When I was in school, nobody would have written this problem without clearing up the ambiguity with parentheses.But if there were no parentheses, I would go by the order of operations (which is arbitrary convention). Exponents come before multiplication. The "^2" is an exponent. The "-" is multiplication. So I'd square the five before making it negative.
It's not asking for the square of 5. It's asking for the square of negative 5.
and negative 5 is negative 1 times 5
 
New math says to think of "-5" as "5 x (-1)". So when you see "-5^2", you're actually seeing "-1 x 5^2".
When I was in school, nobody would have written this problem without clearing up the ambiguity with parentheses.But if there were no parentheses, I would go by the order of operations (which is arbitrary convention). Exponents come before multiplication. The "^2" is an exponent. The "-" is multiplication. So I'd square the five before making it negative.
:no: The -5 is a negative integer. We are squaring it.

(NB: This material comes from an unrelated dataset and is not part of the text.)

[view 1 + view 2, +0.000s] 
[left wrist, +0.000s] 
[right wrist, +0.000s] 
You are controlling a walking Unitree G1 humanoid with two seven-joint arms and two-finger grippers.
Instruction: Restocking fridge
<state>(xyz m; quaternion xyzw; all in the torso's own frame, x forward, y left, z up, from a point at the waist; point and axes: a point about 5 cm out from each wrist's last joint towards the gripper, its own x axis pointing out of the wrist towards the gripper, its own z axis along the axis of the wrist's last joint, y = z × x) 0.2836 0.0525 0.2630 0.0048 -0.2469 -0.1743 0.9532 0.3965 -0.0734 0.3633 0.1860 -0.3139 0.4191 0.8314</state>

The only way this becomes multiplication by -1 is with appropriately-placed parens.

 
New math says to think of "-5" as "5 x (-1)". So when you see "-5^2", you're actually seeing "-1 x 5^2".
When I was in school, nobody would have written this problem without clearing up the ambiguity with parentheses.But if there were no parentheses, I would go by the order of operations (which is arbitrary convention). Exponents come before multiplication. The "^2" is an exponent. The "-" is multiplication. So I'd square the five before making it negative.
Whereas some would argue that "-5" is a self-contained integer, a stand-alone unit. That the - is simply part of the number.
Hmm. I see the "-" as an operator.
 
-5² = the square of the integer negative 5 = 25 -(5²) = the square of the integer 5 x -1 = -25

 
As a math geek, let me see if I can help you out. First, there is no such thing as "old math" or "new math". Math is math and the rules for doing calculations haven't changed in eons. My experience is that people who claim that "new math" is too confusing just don't remember things as well as they think they do. This is coming from a 35 year old that has been accused of having Alzheimer's by his wife. Let's see if I can clear this up a bit. Another way to look at this is to add a 0 at the beginning of the equations. Adding a zero will not change the value of the calculations but does clearly show that -5^2 = -25 and -6^2 = -36:

0 - 5^2 + 4 X 2^3 = -5^2 + 4 X 2^3 = -7

0 - 6^2 + 2 X 3^2 = -6^2 + 4 X 2^3 = 18

Now, all that said, when I first looked at it and added it up in my head, I rattled off 54 and 57 and figured the first post was someone being funny. Then I looked again and realized I just read it wrong.

Edit to add bolded part...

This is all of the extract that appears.